Nancy’s Dad, my Uncle Herchel, even though his given name was Marshall, my family always referred to him as Hershel. This oddity has never been explained to me? Anyhow, Uncle Herchel was the Daviess County Justice of the Peace, it was an elected position. He was also the night janitor at the County Courthouse… this also seems odd? The fun part was, we would on occasion, be invited to go along with him to the Courthouse while he performed his janitorial tasks. We had the run of the place for hours. The building was like a castle to us, with its marble floors and stairways leading to darkened hallways, the office windows with gold lettering, some really cool drinking fountains and of course, we had to drink out of each and every one. It was a totally unfamiliar environment for a city slicker. Outside was a large fountain surrounded by huge statues of local civil war heroes.

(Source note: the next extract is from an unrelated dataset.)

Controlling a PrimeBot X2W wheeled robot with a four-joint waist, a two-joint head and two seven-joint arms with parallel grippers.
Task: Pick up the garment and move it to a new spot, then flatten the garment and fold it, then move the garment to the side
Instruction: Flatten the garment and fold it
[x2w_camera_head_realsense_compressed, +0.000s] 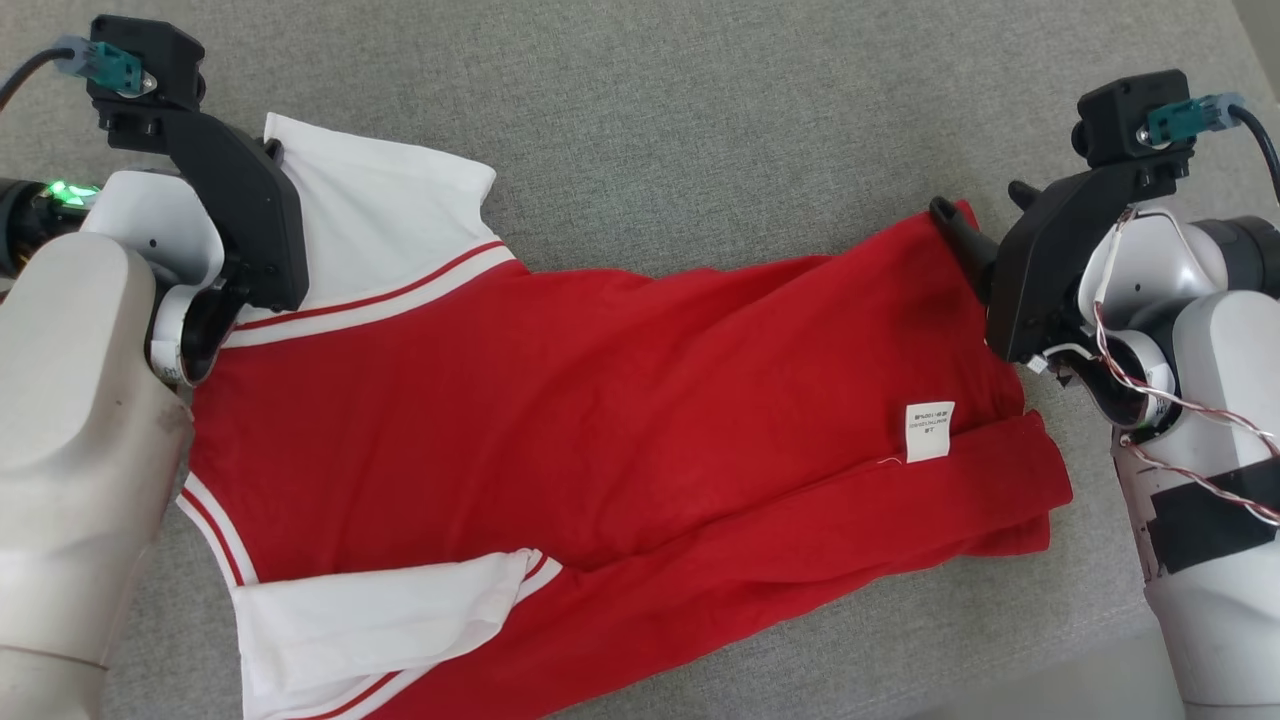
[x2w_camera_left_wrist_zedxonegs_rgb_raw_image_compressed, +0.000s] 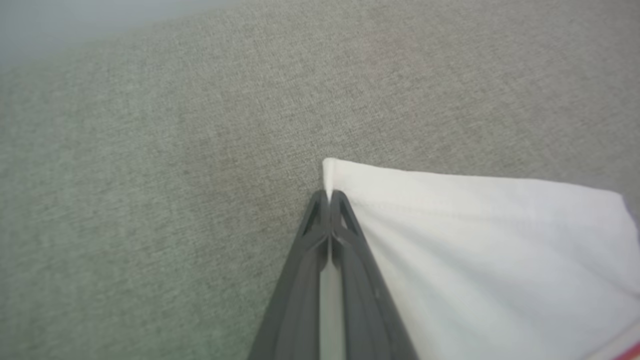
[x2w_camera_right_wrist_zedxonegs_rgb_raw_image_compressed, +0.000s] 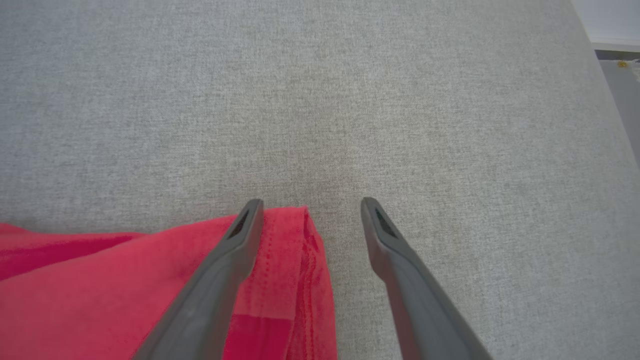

One night in late summer we were invited again to come along with Uncle. This time however, Laura Gray, Gin’s younger sister, came along with us. I was still in the girls aren’t fun mode but softening a bit and I have to admit… feeling very shy being around her. My feeling shy, a sure sign of discomfort at something, and the something, I thought, was Laura in attendance during our usual free for all in the courthouse… Not so! After running around for a while with Nancy and Laura, we finally settled, sitting in the shadows of statues out by the fountain. Nancy, my dearest cousin Nancy, then says…“Why don’t you kiss her Ronnie?” OMG, “Darn you Nancy”… I thought to myself, “You didn’t have to say that..” Needless to say, I was totally dumbfounded and couldn’t speak, total shy had kicked in. Well, in good time… I kissed Laura. I had crossed the threshold, cute was no longer for babies and I saw a new light, opposition to all things “tattle tale and bossy” went out the window when I kissed Laura Gray. I was no longer a tenderfoot.
To my Dear cousin Nancy, wherever you are, Thank you.